__EXERCISE AIM__: Below is a listing. Set down exactly the lines from the one containing "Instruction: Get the" through the one containing "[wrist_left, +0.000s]", both ends included, and leave out the rest.

__AVAILABLE DATA__:
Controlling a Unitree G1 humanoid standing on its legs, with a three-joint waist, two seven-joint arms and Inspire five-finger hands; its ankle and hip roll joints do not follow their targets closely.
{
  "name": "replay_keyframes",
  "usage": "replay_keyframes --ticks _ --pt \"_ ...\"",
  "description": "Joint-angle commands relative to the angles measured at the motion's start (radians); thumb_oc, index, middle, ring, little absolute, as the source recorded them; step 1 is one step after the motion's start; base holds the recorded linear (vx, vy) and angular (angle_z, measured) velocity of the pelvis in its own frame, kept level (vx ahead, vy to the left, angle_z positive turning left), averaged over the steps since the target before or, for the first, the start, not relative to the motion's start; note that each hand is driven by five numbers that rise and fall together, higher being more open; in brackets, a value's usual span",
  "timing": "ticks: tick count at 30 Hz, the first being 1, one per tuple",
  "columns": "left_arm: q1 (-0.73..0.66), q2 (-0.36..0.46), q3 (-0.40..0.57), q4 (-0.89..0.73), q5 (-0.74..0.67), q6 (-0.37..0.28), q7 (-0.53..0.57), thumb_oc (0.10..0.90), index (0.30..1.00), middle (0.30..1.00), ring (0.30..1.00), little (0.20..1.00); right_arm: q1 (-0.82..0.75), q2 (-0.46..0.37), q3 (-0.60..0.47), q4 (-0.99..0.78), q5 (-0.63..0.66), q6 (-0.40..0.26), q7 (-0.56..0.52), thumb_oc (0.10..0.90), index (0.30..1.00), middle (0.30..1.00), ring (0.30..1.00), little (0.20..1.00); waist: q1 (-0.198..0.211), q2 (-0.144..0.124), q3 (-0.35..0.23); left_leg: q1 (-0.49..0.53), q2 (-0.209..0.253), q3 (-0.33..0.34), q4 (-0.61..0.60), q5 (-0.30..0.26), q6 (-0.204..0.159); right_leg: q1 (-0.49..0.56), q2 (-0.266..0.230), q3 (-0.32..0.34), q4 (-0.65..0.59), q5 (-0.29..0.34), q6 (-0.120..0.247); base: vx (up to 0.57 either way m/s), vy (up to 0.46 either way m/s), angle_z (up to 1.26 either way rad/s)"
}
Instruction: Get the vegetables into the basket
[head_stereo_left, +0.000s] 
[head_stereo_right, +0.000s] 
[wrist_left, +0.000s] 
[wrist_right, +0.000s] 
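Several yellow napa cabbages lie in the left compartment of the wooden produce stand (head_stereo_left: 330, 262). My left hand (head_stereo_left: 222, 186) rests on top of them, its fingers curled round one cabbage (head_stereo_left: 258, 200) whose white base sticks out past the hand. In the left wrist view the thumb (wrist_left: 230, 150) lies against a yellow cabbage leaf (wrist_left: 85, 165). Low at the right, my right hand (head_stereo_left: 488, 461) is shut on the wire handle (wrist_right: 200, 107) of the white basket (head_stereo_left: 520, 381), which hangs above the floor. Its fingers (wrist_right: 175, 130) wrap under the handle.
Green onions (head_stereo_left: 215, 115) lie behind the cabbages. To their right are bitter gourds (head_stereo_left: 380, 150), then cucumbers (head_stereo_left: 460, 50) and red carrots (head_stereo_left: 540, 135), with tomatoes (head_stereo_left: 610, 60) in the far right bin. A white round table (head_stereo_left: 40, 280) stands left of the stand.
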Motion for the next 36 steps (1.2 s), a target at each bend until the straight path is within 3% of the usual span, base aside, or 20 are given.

__TASK OUTPUT__:
Instruction: Get the vegetables into the basket
[head_stereo_left, +0.000s] 
[head_stereo_right, +0.000s] 
[wrist_left, +0.000s] 

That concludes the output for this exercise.